Когда эти факты выплыли наружу — или, скорее, когда о них заговорили в обществе, — сложилось мнение о необходимости решительных действий. К мистеру Дикси было предложено обратиться напрямую, чтобы он в письменном виде или лично поведал о состоянии миссис Айрленд, и тогда тайна — а к этому времени практически все убедили себя в том, что тайна-таки есть, — раскроется. Но мистер Дикси жил в Западном Норфолке, и выманить из этой цитадели его было нелегко; письма возвращались нераспечатанными, а закона, обязывающего кого-либо отвечать на доставляемую корреспонденцию, увы, не существовало. Все это постепенно начало приводить некоторых сторонников партии Айрлендов в нешуточный гнев. Неуемные старые дамы требовали, чтобы в Уоттон были направлены депутации, более того, чтобы сформировали ударную группу, которая ворвется в дом мистера Дикси и вырвет у него признание. Нет нужды говорить, что до подобных шагов дело не дошло. Во-первых, Норфолк далеко. Во-вторых, у каждого есть свои дела.
Наконец, существовало смутное подозрение, что, сколь бы неопределенны ни были юридические основы опеки, коли дело дойдет до прямого вторжения в частные владения мистера Дикси, закон окажется на его стороне.
— Ну вот что, Джон, полагаю, надо что-то делать!
— Делать! Я тоже уверен, что следует. Вопрос только в том, кто этим будет заниматься?

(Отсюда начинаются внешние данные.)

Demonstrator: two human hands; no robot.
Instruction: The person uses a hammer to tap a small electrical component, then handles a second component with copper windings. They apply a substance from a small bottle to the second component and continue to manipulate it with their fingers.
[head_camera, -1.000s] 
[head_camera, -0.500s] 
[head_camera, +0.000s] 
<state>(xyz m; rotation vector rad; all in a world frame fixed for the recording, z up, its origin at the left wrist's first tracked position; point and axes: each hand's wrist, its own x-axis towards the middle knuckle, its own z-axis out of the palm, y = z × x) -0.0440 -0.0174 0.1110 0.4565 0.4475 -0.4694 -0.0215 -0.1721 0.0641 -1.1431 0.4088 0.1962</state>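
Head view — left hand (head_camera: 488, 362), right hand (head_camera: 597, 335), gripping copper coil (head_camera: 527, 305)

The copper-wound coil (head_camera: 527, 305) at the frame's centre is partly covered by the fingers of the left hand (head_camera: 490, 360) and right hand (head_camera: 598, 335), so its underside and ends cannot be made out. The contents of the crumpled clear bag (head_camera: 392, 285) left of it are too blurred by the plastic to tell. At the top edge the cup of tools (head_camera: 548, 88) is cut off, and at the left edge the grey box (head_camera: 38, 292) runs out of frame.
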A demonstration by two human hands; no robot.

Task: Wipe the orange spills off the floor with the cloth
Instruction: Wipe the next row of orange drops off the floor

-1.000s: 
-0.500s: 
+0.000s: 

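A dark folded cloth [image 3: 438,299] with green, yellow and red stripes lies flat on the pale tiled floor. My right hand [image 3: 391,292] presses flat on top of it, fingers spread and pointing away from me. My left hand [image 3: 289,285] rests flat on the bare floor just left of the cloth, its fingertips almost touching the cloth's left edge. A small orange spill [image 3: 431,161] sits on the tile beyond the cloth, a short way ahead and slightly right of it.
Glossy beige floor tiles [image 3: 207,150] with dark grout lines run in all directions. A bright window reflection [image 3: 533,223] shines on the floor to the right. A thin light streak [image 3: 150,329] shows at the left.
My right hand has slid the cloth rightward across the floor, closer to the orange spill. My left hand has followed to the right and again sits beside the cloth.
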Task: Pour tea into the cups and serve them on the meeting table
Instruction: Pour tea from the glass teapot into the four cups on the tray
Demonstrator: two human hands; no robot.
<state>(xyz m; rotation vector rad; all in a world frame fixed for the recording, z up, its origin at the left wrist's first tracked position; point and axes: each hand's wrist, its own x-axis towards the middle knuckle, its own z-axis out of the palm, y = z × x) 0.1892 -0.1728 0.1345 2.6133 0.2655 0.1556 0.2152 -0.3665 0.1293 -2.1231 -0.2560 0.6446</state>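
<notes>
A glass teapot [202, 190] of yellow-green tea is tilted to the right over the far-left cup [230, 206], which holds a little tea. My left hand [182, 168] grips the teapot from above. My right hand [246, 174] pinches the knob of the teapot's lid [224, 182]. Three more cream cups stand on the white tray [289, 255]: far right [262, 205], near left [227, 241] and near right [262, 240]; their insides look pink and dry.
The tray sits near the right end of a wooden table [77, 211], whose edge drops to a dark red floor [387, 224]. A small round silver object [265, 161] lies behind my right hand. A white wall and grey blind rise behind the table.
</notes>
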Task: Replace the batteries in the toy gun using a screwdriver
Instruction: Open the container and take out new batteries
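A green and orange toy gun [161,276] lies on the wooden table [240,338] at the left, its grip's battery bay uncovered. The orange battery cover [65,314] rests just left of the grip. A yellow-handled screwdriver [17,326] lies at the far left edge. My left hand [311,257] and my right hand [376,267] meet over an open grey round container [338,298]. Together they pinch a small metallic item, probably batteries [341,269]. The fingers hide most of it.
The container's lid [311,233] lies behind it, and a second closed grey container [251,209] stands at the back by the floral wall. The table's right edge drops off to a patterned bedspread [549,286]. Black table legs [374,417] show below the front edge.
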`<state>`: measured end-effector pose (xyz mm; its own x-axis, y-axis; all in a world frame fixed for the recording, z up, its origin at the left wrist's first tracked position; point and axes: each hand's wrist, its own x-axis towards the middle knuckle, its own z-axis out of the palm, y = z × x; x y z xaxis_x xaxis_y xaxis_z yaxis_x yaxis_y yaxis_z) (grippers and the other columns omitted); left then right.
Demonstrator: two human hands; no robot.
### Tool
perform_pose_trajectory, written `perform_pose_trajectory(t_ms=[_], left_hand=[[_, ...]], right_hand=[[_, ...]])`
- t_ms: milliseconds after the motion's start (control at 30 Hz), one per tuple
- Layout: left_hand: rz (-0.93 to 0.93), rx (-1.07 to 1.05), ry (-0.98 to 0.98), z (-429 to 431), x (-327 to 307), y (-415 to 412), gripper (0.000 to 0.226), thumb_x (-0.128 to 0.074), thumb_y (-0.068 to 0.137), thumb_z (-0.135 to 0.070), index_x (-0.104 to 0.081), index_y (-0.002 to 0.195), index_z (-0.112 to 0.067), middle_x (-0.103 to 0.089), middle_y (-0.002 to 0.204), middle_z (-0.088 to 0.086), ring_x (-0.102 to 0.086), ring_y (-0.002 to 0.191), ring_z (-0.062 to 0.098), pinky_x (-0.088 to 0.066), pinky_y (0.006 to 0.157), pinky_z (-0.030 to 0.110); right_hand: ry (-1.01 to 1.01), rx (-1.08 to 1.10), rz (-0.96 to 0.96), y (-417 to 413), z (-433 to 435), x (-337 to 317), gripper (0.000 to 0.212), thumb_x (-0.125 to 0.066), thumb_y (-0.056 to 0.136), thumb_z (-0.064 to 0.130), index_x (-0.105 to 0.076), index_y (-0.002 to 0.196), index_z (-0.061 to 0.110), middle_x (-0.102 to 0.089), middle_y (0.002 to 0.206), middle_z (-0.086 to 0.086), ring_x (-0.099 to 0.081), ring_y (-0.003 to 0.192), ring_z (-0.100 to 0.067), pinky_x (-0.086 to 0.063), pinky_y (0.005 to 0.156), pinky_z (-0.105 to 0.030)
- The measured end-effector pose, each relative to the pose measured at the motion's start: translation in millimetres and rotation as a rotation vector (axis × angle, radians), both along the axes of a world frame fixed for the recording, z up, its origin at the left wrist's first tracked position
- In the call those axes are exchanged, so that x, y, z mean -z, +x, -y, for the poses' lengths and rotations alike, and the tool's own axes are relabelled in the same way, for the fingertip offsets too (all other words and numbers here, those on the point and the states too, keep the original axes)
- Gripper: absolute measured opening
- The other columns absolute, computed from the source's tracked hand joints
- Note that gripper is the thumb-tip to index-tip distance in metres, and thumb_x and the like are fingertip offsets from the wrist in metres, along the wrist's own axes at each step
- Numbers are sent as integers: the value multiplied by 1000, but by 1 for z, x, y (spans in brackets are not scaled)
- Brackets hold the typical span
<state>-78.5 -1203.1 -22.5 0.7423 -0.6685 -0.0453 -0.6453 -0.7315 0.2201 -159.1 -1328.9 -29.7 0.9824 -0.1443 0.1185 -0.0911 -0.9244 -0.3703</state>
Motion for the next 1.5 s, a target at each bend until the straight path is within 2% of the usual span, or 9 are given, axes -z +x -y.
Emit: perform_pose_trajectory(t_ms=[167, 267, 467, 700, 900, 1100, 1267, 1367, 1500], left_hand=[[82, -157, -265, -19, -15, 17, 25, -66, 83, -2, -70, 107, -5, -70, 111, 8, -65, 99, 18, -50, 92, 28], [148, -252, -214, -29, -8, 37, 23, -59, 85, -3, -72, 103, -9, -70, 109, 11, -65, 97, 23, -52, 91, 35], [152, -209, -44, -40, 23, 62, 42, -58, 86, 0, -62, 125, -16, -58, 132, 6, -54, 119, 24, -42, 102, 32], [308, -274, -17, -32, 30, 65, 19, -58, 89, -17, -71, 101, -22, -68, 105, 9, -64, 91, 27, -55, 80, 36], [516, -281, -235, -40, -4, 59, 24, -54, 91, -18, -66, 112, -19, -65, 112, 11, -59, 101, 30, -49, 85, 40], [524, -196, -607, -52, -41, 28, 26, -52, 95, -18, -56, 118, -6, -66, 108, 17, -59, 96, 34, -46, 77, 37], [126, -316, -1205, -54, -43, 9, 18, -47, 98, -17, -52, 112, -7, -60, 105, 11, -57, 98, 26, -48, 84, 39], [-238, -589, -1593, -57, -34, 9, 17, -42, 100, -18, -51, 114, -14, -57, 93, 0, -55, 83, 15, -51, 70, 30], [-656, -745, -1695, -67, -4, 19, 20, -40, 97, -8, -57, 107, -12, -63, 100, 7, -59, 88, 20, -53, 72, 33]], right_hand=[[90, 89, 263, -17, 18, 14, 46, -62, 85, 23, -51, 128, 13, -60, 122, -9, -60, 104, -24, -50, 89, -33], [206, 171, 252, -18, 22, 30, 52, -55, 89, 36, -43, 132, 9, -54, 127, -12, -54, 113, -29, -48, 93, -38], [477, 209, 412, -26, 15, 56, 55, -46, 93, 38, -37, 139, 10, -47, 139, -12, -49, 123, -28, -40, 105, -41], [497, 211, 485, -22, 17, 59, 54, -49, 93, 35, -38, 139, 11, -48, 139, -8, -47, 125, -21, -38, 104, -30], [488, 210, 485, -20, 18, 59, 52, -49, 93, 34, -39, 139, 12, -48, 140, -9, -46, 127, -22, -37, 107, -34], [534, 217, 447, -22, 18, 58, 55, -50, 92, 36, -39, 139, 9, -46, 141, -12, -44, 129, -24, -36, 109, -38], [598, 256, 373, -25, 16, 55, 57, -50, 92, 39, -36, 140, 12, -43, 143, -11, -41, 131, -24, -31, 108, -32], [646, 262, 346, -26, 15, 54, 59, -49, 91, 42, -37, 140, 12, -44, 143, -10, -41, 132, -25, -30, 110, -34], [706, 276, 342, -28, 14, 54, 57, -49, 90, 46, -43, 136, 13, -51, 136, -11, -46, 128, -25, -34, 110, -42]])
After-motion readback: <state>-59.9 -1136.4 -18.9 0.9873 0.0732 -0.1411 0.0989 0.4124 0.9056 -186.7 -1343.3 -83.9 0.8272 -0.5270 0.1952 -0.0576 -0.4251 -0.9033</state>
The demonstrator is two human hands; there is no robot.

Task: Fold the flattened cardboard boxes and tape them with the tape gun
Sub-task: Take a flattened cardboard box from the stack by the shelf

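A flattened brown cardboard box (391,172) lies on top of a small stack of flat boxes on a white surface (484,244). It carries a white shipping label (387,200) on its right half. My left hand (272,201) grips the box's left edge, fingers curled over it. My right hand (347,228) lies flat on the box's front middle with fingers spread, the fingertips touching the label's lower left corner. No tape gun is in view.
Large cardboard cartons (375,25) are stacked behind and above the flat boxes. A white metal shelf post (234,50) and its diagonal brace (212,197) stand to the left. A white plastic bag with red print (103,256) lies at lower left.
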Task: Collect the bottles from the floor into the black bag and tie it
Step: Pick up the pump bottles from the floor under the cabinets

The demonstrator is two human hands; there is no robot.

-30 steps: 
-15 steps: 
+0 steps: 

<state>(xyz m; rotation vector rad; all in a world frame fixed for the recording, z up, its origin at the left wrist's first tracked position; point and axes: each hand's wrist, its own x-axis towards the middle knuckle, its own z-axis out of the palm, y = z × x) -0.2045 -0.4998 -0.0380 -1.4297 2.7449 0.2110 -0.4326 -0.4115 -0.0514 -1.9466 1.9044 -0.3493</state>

Разговор этот происходил между матерью и сыном в начале марта. Первая — дородная седовласая дама лет примерно шестидесяти, второй — рослый, бородатый, вдвое моложе ее господин, одетый по последней лондонской моде. Место действия — небольшая гостиная в глубине дома, расположенного в районе вокзала Мэрилебон, время — около десяти утра.
— Право, Джон, иногда мне кажется, что другого такого рохли, как ты, на всем свете не сыщешь! И вот результат: собственность может перейти в руки этого молодого человека из Оксфорда, который всего раз в жизни и видел-то беднягу Генри Айрленда.
— Слушай, мама, имущественные права на это имение подтверждены, и это тебе прекрасно известно. Претендовать на него я могу с таким же успехом, как лорд Джон [6]или члены епископата.
— Ну да, а бедная Изабель исчезла с лица земли и вынуждена прозябать в глубокой провинции, в доме этого ужасного старика. А ведь она тебе когда-то нравилась.
— А вот это, мама, чистая фантазия. Если не ошибаюсь, в последний раз я видел Изабель, когда ей исполнилось двенадцать лет. В общем, хотя до Айрленда мне никогда дела не было, полагаю, следует согласиться с тем, что, составляя завещание, он знал, что делает.
— И все же, Джон…
Оценивающе поглядывая на сына, миссис Карстайрс говорила себе, что разговор идет не в том направлении, в каком ей хотелось бы. Понимала она и то, что многое из сказанного ею — до некоторой степени лукавство. Да, имущество, завещанное мистером Айрлендом своему дальнему оксфордскому родственнику, законно перешло в собственность последнего — это факт. Бесспорно и то, что молодого, тридцатилетнего, человека вряд ли можно принудить к каким-либо действиям, основываясь на чувствах к юной даме, которую он в последний раз видел, когда она еще бегала в коротких штанишках. И тем не менее миссис Карстайрс считала, что не напрасно чувствует себя ущемленной.